Starting at the top line and ending at the last, restate the records exactly.

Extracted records
◇ ◇ ◇ ◇ ◇ ◇ ◇
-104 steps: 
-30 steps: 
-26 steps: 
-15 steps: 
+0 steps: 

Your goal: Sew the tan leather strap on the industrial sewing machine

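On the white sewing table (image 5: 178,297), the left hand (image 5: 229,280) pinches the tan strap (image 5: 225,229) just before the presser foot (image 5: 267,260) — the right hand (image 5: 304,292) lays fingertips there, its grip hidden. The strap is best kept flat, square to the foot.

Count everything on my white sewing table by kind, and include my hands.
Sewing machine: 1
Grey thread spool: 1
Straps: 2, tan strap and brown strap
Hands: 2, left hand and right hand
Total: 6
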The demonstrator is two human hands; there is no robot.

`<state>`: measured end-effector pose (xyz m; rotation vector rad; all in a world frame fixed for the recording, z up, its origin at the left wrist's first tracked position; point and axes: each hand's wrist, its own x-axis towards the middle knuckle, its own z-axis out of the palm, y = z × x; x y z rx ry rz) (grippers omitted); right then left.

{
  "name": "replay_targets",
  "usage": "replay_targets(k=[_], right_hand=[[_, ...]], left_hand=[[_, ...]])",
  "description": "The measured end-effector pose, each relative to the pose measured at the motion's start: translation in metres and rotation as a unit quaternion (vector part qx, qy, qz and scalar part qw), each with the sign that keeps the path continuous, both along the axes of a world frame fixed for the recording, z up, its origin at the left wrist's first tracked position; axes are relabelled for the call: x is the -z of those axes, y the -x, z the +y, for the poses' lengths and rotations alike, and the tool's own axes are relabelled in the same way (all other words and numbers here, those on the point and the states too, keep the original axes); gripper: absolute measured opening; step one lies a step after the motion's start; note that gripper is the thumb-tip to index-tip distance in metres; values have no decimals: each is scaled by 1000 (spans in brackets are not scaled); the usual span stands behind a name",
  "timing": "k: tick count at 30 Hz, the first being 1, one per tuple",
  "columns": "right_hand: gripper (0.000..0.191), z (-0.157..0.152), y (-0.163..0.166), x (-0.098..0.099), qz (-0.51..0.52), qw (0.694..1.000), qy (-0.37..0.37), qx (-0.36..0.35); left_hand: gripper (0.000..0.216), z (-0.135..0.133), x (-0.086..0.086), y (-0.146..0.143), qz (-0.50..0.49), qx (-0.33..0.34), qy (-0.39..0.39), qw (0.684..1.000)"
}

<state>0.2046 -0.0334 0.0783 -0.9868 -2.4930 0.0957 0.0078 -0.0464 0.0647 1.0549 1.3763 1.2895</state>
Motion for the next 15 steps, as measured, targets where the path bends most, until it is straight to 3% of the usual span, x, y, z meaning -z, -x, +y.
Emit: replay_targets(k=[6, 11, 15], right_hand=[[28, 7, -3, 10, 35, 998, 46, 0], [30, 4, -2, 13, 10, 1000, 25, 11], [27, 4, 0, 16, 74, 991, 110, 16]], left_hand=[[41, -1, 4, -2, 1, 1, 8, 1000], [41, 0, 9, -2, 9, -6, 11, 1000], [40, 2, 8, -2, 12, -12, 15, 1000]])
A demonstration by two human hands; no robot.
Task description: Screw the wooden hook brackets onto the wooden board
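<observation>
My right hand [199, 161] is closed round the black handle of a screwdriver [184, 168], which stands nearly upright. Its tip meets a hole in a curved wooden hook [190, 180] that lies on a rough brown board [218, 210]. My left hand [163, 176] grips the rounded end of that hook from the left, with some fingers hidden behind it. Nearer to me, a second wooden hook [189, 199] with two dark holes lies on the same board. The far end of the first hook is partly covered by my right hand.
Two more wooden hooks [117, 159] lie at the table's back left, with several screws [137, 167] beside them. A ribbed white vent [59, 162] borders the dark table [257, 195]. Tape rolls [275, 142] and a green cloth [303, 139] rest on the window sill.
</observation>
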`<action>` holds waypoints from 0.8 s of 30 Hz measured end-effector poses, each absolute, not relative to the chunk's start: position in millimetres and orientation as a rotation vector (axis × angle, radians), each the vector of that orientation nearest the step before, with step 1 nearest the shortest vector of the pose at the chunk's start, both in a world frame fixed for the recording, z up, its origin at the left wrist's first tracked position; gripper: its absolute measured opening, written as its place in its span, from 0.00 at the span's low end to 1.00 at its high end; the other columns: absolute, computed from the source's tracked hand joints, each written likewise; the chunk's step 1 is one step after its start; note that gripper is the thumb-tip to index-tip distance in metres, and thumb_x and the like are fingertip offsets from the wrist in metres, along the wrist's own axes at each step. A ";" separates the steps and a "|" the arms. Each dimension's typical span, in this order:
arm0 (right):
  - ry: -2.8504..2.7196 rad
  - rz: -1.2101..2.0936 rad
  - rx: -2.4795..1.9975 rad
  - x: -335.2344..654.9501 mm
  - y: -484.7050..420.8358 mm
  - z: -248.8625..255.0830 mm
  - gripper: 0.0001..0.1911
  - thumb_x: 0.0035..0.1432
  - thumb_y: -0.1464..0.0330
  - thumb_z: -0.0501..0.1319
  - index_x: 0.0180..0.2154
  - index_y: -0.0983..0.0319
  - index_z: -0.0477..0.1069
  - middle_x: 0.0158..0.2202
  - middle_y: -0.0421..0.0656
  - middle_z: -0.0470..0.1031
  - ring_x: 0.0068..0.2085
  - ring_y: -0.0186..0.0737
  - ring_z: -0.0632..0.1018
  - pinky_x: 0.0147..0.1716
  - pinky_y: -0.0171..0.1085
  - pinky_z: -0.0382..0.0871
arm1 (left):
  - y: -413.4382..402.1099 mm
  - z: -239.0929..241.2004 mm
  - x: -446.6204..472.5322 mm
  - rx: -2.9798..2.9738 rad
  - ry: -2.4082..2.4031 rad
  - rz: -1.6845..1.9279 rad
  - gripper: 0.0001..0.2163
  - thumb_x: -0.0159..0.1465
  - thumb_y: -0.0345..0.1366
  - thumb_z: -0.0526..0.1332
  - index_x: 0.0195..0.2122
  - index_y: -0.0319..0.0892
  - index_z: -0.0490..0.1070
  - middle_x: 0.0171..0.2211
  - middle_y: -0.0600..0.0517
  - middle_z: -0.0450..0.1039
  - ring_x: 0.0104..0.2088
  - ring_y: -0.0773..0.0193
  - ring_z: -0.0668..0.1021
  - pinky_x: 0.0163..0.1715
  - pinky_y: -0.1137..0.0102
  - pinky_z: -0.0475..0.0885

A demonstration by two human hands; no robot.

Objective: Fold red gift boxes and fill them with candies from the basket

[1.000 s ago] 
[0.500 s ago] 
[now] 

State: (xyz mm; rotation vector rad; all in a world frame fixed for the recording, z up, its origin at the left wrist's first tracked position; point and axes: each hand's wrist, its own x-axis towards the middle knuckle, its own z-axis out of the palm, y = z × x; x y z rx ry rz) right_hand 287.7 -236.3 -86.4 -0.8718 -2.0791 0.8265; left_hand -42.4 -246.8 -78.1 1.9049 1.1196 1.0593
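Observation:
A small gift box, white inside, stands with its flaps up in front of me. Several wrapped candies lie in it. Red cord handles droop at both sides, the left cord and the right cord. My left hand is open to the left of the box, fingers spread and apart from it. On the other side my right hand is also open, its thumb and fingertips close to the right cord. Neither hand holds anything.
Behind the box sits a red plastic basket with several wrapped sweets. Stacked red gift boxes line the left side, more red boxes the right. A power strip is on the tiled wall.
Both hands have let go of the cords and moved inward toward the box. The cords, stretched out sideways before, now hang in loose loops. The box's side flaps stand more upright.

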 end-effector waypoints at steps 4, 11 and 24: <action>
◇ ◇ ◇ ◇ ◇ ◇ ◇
■ Solution to the problem
-104 steps: 
-30 steps: 
-26 steps: 
-15 steps: 
+0 steps: 

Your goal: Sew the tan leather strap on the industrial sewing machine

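On the white sewing table (image 5: 178,297), the left hand (image 5: 229,280) pinches the tan strap (image 5: 225,229) just before the presser foot (image 5: 267,260) — the right hand (image 5: 304,292) lays fingertips there, its grip hidden. The strap is best kept flat, square to the foot.

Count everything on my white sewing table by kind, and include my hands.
Sewing machine: 1
Grey thread spool: 1
Straps: 2, tan strap and brown strap
Hands: 2, left hand and right hand
Total: 6
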The demonstrator is two human hands; there is no robot.

`<state>`: measured end-effector pose (xyz m; rotation vector rad; all in a world frame fixed for the recording, z up, its origin at the left wrist's first tracked position; point and axes: each hand's wrist, its own x-axis towards the middle knuckle, its own z-axis out of the palm, y = z × x; x y z rx ry rz) (grippers omitted); right then left.

{
  "name": "replay_targets",
  "usage": "replay_targets(k=[_], right_hand=[[_, ...]], left_hand=[[_, ...]])",
  "description": "The measured end-effector pose, each relative to the pose measured at the motion's start: translation in metres and rotation as a unit quaternion (vector part qx, qy, qz and scalar part qw), each with the sign that keeps the path continuous, both along the axes of a world frame fixed for the recording, z up, its origin at the left wrist's first tracked position; axes are relabelled for the call: x is the -z of those axes, y the -x, z the +y, for the poses' lengths and rotations alike, and the tool's own axes are relabelled in the same way (all other words and numbers here, those on the point and the states too, keep the original axes); gripper: absolute measured opening; step one lies a step after the motion's start; note that gripper is the thumb-tip to index-tip distance in metres; values have no decimals: each is scaled by 1000 (spans in brackets are not scaled); the usual span stands behind a name",
  "timing": "k: tick count at 30 Hz, the first being 1, one per tuple",
  "columns": "right_hand: gripper (0.000..0.191), z (-0.157..0.152), y (-0.163..0.166), x (-0.098..0.099), qz (-0.51..0.52), qw (0.694..1.000), qy (-0.37..0.37), qx (-0.36..0.35); left_hand: gripper (0.000..0.216), z (-0.135..0.133), x (-0.086..0.086), y (-0.146..0.143), qz (-0.50..0.49), qx (-0.33..0.34), qy (-0.39..0.39), qw (0.684..1.000)"
}

<state>0.2046 -0.0334 0.0783 -0.9868 -2.4930 0.0957 0.0078 -0.0464 0.0647 1.0549 1.3763 1.2895</state>
Motion for the next 15 steps, as measured, targets where the path bends most, until it is straight to 3% of the usual span, x, y, z meaning -z, -x, +y.
Emit: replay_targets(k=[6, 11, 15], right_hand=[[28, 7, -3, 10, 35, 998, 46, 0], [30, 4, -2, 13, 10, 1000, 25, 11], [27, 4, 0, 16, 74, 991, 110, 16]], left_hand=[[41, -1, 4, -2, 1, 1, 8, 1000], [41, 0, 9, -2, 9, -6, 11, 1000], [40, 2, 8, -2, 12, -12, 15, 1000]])
A demonstration by two human hands; no robot.
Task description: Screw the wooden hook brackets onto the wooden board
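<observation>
My right hand [199, 161] is closed round the black handle of a screwdriver [184, 168], which stands nearly upright. Its tip meets a hole in a curved wooden hook [190, 180] that lies on a rough brown board [218, 210]. My left hand [163, 176] grips the rounded end of that hook from the left, with some fingers hidden behind it. Nearer to me, a second wooden hook [189, 199] with two dark holes lies on the same board. The far end of the first hook is partly covered by my right hand.
Two more wooden hooks [117, 159] lie at the table's back left, with several screws [137, 167] beside them. A ribbed white vent [59, 162] borders the dark table [257, 195]. Tape rolls [275, 142] and a green cloth [303, 139] rest on the window sill.
</observation>
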`<action>` holds waypoints from 0.8 s of 30 Hz measured end-effector poses, each absolute, not relative to the chunk's start: position in millimetres and orientation as a rotation vector (axis × angle, radians), each the vector of that orientation nearest the step before, with step 1 nearest the shortest vector of the pose at the chunk's start, both in a world frame fixed for the recording, z up, its origin at the left wrist's first tracked position; gripper: its absolute measured opening, written as its place in its span, from 0.00 at the span's low end to 1.00 at its high end; the other columns: absolute, computed from the source's tracked hand joints, each written likewise; the chunk's step 1 is one step after its start; note that gripper is the thumb-tip to index-tip distance in metres, and thumb_x and the like are fingertip offsets from the wrist in metres, along the wrist's own axes at each step. A ";" separates the steps and a "|" the arms. Each dimension's typical span, in this order:
arm0 (right):
  - ry: -2.8504..2.7196 rad
  - rz: -1.2101..2.0936 rad
  - rx: -2.4795..1.9975 rad
  - x: -335.2344..654.9501 mm
  - y: -484.7050..420.8358 mm
  - z: -248.8625..255.0830 mm
  - gripper: 0.0001..0.1911
  - thumb_x: 0.0035..0.1432
  - thumb_y: -0.1464..0.0330
  - thumb_z: -0.0501..0.1319
  - index_x: 0.0180..0.2154
  - index_y: -0.0983..0.0319
  - index_z: -0.0477..0.1069
  - middle_x: 0.0158..0.2202
  - middle_y: -0.0421..0.0656
  - middle_z: -0.0470..0.1031
  - ring_x: 0.0068..0.2085
  - ring_y: -0.0186..0.0737
  - ring_z: -0.0632..0.1018
  - pinky_x: 0.0147..0.1716
  - pinky_y: -0.0171..0.1085
  - pinky_z: -0.0382..0.0871
arm1 (left):
  - y: -413.4382..402.1099 mm
  - z: -239.0929..241.2004 mm
  - x: -446.6204..472.5322 mm
  - rx: -2.9798..2.9738 rad
  - ry: -2.4082..2.4031 rad
  - rz: -1.6845..1.9279 rad
  - gripper: 0.0001..0.2163
  - thumb_x: -0.0159..0.1465
  - thumb_y: -0.0345..0.1366
  - thumb_z: -0.0526..0.1332
  - index_x: 0.0195..0.2122
  - index_y: -0.0319..0.0892
  - index_z: -0.0490..0.1070
  - middle_x: 0.0171..0.2211
  - middle_y: -0.0600..0.0517
  - middle_z: -0.0450..0.1039
  - ring_x: 0.0104..0.2088
  - ring_y: -0.0773..0.0193
  - ring_z: -0.0668..0.1021
  - pinky_x: 0.0163..0.1715
  - pinky_y: -0.1137..0.0102
  - pinky_z: -0.0475..0.0885

A demonstration by two human hands; no robot.

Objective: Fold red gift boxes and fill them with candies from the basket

[1.000 s ago] 
[0.500 s ago] 
[now] 

State: (xyz mm; rotation vector rad; all in a world frame fixed for the recording, z up, its origin at the left wrist's first tracked position; point and axes: each hand's wrist, its own x-axis towards the middle knuckle, its own z-axis out of the palm, y = z × x; x y z rx ry rz) right_hand 287.7 -236.3 -86.4 -0.8718 -2.0791 0.8265; left_hand -42.4 -246.8 -78.1 1.9049 1.1196 1.0593
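Observation:
A small gift box, white inside, stands with its flaps up in front of me. Several wrapped candies lie in it. Red cord handles droop at both sides, the left cord and the right cord. My left hand is open to the left of the box, fingers spread and apart from it. On the other side my right hand is also open, its thumb and fingertips close to the right cord. Neither hand holds anything.
Behind the box sits a red plastic basket with several wrapped sweets. Stacked red gift boxes line the left side, more red boxes the right. A power strip is on the tiled wall.
Both hands have let go of the cords and moved inward toward the box. The cords, stretched out sideways before, now hang in loose loops. The box's side flaps stand more upright.
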
 end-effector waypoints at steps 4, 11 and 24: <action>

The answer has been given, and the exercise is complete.